§ **YOUR TASK**: Throughout the records below, find each line holding "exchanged" and copy it.

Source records
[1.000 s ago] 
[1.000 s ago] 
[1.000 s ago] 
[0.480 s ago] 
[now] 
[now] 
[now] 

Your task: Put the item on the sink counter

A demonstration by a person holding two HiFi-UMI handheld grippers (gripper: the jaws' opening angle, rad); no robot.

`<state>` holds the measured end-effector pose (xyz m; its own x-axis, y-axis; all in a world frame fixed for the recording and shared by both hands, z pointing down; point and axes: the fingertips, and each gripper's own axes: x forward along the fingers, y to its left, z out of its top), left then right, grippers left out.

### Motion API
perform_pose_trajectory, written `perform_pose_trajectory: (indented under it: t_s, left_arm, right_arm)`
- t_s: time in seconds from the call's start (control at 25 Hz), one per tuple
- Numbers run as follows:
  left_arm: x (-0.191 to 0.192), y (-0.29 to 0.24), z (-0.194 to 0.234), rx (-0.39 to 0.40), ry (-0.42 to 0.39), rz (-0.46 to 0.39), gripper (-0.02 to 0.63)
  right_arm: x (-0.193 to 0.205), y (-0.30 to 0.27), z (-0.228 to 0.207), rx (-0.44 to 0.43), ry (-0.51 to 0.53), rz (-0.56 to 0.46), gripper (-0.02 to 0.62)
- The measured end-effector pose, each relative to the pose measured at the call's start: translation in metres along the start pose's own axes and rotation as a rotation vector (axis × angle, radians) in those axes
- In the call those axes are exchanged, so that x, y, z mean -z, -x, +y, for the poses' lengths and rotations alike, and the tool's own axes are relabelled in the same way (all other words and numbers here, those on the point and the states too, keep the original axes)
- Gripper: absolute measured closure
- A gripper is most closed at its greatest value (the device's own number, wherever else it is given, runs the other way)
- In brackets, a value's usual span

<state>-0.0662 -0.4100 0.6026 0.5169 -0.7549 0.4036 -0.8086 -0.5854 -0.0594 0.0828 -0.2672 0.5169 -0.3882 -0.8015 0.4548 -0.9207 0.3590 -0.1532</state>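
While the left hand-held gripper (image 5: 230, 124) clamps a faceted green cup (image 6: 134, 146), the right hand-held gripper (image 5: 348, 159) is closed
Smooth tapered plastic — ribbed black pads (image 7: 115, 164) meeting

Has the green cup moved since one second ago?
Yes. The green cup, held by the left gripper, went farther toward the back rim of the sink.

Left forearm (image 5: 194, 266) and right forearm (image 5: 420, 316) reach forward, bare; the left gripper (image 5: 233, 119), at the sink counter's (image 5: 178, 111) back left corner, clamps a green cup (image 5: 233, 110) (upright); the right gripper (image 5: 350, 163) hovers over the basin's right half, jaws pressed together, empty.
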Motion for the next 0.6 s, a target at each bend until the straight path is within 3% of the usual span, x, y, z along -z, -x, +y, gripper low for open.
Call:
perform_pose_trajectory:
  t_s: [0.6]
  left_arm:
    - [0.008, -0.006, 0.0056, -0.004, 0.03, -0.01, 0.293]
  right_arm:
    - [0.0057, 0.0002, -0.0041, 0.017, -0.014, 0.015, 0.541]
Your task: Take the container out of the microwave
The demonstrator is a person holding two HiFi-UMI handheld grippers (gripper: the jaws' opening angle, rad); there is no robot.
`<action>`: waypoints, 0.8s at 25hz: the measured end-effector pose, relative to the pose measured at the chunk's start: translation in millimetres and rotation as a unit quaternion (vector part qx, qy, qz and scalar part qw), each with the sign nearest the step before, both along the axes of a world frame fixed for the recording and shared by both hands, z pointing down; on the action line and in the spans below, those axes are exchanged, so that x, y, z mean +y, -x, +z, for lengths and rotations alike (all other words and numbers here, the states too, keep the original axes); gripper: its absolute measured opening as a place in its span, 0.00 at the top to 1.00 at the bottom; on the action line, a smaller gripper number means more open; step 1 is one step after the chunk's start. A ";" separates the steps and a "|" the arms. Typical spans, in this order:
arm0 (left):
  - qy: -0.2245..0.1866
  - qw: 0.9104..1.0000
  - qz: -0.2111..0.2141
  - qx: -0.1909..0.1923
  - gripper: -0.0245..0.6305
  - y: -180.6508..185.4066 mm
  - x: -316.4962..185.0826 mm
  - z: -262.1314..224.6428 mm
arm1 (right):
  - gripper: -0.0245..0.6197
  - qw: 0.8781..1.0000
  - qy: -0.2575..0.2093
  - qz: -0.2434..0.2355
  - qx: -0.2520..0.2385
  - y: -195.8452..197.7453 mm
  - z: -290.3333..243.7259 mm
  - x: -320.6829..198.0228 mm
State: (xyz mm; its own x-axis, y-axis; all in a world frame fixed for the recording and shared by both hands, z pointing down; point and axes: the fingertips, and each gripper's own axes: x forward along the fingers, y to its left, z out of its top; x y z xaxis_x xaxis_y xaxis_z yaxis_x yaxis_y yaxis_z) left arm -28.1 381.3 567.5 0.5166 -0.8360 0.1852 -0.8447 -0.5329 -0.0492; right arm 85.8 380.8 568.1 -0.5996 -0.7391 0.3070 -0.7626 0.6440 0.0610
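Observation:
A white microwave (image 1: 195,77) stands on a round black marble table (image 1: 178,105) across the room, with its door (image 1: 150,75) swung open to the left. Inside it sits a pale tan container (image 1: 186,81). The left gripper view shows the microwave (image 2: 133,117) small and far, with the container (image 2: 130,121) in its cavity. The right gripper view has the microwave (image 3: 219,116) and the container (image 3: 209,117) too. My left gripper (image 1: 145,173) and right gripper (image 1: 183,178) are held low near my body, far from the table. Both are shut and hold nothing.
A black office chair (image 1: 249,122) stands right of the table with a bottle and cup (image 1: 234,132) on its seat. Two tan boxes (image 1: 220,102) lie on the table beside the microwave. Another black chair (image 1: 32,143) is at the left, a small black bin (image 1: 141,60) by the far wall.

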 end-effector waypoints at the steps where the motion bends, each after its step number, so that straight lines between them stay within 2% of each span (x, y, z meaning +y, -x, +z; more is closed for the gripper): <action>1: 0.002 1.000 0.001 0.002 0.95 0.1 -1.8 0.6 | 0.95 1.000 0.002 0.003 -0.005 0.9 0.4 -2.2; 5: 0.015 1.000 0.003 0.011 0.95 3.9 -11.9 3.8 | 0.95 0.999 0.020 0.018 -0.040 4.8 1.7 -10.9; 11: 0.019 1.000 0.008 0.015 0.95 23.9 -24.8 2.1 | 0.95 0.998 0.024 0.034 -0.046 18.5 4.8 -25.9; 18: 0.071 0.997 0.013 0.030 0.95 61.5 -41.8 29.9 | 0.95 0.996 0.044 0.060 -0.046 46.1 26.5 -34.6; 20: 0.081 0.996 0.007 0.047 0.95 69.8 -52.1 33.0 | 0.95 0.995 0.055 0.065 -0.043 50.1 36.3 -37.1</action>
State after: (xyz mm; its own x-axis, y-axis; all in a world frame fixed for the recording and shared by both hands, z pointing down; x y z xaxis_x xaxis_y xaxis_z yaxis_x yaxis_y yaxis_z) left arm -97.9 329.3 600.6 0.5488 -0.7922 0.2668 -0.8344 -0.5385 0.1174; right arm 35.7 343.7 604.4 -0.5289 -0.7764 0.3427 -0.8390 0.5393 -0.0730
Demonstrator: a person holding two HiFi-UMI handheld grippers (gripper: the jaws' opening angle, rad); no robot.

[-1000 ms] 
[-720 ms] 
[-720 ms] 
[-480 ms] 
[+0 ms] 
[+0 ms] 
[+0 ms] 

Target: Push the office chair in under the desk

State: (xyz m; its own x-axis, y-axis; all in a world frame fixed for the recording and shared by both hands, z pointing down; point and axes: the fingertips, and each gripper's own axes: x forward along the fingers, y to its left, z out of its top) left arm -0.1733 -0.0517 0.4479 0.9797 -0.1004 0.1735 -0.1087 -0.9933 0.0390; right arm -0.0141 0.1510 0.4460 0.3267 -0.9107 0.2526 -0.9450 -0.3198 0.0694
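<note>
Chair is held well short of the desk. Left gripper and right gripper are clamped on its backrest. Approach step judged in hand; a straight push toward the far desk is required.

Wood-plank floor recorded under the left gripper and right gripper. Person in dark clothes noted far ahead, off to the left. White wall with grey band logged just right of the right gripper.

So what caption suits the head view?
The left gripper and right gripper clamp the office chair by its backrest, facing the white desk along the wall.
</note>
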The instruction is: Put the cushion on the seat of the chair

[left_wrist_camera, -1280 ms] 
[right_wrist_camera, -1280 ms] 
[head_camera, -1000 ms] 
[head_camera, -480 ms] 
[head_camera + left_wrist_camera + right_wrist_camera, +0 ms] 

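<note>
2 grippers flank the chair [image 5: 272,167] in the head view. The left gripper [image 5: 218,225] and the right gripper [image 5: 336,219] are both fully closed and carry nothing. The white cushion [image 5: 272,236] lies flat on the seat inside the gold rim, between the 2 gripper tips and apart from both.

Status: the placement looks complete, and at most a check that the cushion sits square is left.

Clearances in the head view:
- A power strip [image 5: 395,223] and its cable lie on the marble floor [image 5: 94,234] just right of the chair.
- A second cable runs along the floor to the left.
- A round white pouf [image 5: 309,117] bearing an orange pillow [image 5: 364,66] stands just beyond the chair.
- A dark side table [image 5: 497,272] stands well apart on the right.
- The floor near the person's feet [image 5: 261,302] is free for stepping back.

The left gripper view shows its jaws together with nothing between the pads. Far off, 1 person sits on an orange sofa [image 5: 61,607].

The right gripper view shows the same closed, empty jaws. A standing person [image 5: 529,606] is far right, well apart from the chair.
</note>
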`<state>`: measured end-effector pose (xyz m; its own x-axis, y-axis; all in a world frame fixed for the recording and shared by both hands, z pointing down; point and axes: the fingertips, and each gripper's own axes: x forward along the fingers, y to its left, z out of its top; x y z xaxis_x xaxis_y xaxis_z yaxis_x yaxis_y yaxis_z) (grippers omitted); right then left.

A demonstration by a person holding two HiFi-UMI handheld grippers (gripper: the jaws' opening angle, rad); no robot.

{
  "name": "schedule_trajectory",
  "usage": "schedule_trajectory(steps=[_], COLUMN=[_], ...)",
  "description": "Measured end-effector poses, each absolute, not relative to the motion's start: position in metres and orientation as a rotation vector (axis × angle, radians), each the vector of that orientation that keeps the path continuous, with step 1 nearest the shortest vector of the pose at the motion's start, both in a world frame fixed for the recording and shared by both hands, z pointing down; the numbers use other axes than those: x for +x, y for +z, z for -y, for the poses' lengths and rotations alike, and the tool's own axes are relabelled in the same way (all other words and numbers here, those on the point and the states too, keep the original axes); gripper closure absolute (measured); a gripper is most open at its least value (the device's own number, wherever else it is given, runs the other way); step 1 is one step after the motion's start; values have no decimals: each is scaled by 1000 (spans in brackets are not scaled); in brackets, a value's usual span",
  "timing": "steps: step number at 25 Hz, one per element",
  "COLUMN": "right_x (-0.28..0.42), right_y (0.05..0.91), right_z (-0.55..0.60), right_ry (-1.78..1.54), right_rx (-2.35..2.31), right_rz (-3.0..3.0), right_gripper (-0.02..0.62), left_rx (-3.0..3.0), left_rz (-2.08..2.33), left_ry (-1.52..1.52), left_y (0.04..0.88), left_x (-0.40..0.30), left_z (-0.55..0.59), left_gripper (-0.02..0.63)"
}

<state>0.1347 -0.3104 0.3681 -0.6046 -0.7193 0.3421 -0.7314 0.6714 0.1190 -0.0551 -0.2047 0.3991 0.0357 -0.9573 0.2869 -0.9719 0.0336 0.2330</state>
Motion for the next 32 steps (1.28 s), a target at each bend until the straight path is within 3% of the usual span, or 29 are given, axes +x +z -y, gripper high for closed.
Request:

§ **RESULT OF THIS TASK**:
- In the call those axes are exchanged, so that x, y, z mean -z, -x, +y, for the poses' lengths and rotations alike, and the tool's own axes are relabelled in the same way (all other words and numbers here, those on the point and the states too, keep the original axes)
`<action>`: waypoints, 0.8s at 25hz: the measured end-effector pose, relative to the pose measured at the chunk's start: translation in millimetres and rotation as a unit quaternion (vector part qx, qy, qz and scalar part qw), each with the sign nearest the step before, both along the axes of a world frame fixed for the recording and shared by both hands, z pointing down; on the action line and in the spans below, those axes are exchanged, so that x, y, z mean +y, -x, +z, for lengths and rotations alike (all other words and numbers here, the states too, keep the original axes); gripper: its absolute measured opening as a place in its span, 0.00 at the top to 1.00 at the bottom; on the action line, a smaller gripper number means more open; step 1 is one step after the chunk's start. A ";" separates the steps and a "|" the arms. Typical spans, in this order:

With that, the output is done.